(Records excerpted from a collection)
-- Opening Marker --

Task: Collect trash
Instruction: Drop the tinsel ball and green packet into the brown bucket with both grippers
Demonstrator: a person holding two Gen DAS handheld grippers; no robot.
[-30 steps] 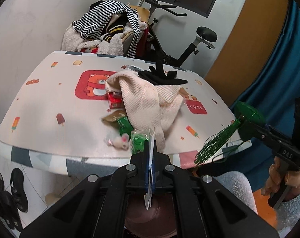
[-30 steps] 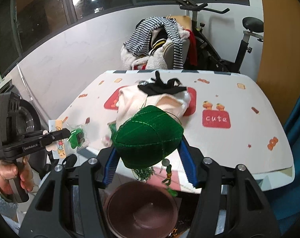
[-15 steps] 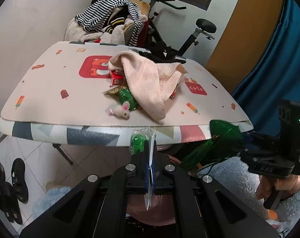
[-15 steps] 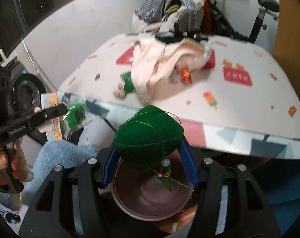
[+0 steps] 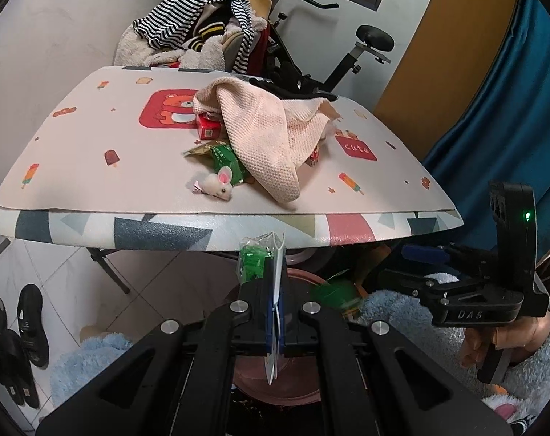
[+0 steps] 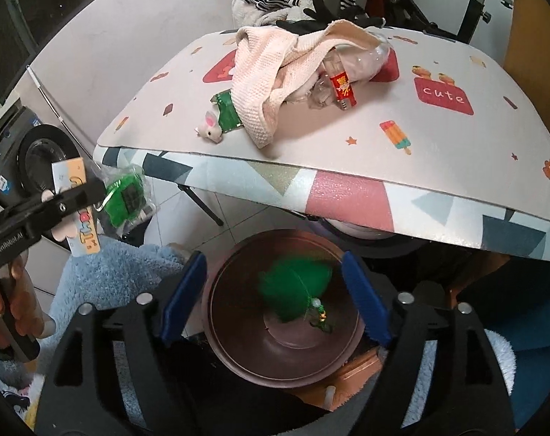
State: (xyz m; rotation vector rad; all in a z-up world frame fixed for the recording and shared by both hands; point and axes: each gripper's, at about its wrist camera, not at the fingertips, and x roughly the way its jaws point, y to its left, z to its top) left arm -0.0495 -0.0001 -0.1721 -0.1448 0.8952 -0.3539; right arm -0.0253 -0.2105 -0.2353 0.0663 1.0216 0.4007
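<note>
Our right gripper (image 6: pixel 275 299) jaws have just been opening and stand spread; the fuzzy green ornament (image 6: pixel 293 289) is clear of the pads, blurred, between and below them inside the smooth round brown bin (image 6: pixel 238 356). Our left gripper (image 5: pixel 274 309) jaws are pressed onto a thin crinkly clear packet (image 5: pixel 260 259) with green contents. Risk: releasing the light, flat packet off-centre would let it flutter past the rim.

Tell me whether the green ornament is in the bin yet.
In. The green ornament lies blurred inside the brown bin, free between the right gripper and its open jaws.
</note>
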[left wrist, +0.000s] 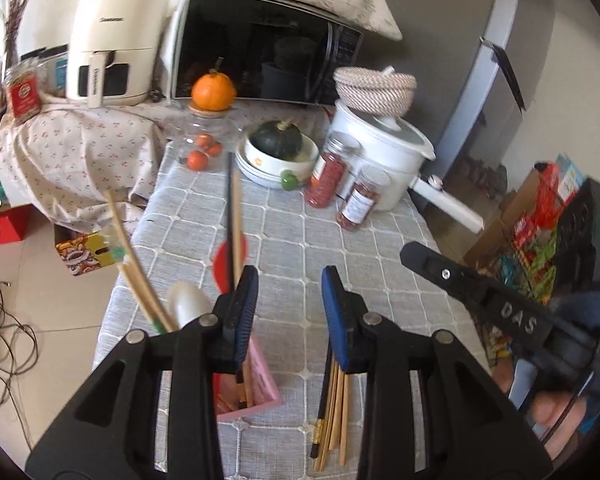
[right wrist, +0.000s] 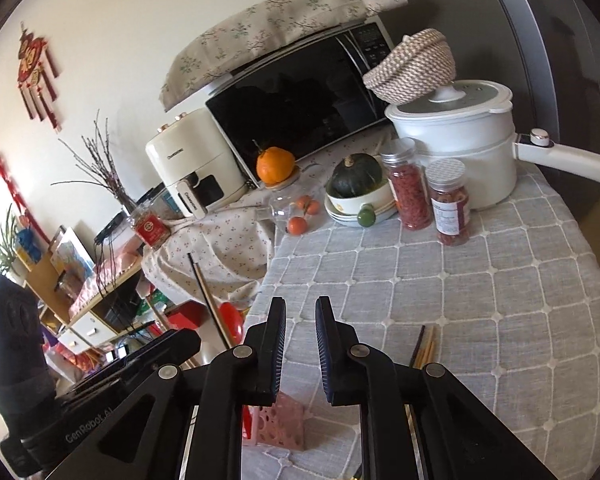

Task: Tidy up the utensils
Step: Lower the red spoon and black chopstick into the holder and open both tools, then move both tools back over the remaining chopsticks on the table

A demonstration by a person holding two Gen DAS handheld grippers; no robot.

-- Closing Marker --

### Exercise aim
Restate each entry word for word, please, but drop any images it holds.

### Reply to the exercise
Task: Collect trash
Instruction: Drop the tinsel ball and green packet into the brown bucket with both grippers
Demonstrator: a person holding two Gen DAS handheld grippers; no robot.
[-30 steps] 
[-30 steps] 
[-15 steps] 
[-15 steps] 
[+0 steps] 
[+0 steps] 
State: (xyz m; rotation vector rad; all in a z-up world frame fixed for the recording and shared by both hands; point and axes: each gripper's, at about its wrist camera, not at the fingertips, and x roughly the way its jaws point, y to its left, z to its top) left arm -0.0495 -0.0001 -0.1721 -0.1448 0.8952 -0.3539; right arm -0.0253 -0.2105 -0.2353 0.0663 1.0216 0.4007
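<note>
Our right gripper (image 6: pixel 275 299) jaws have just been opening and stand spread; the fuzzy green ornament (image 6: pixel 293 289) is clear of the pads, blurred, between and below them inside the smooth round brown bin (image 6: pixel 238 356). Our left gripper (image 5: pixel 274 309) jaws are pressed onto a thin crinkly clear packet (image 5: pixel 260 259) with green contents. Risk: releasing the light, flat packet off-centre would let it flutter past the rim.

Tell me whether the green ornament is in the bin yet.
In. The green ornament lies blurred inside the brown bin, free between the right gripper and its open jaws.
</note>
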[left wrist, +0.000s] 
[right wrist, +0.000s] 

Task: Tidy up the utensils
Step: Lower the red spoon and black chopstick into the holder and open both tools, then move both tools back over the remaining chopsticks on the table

A demonstration by a person holding two Gen DAS handheld grippers; no robot.

That finishes the output for this exercise.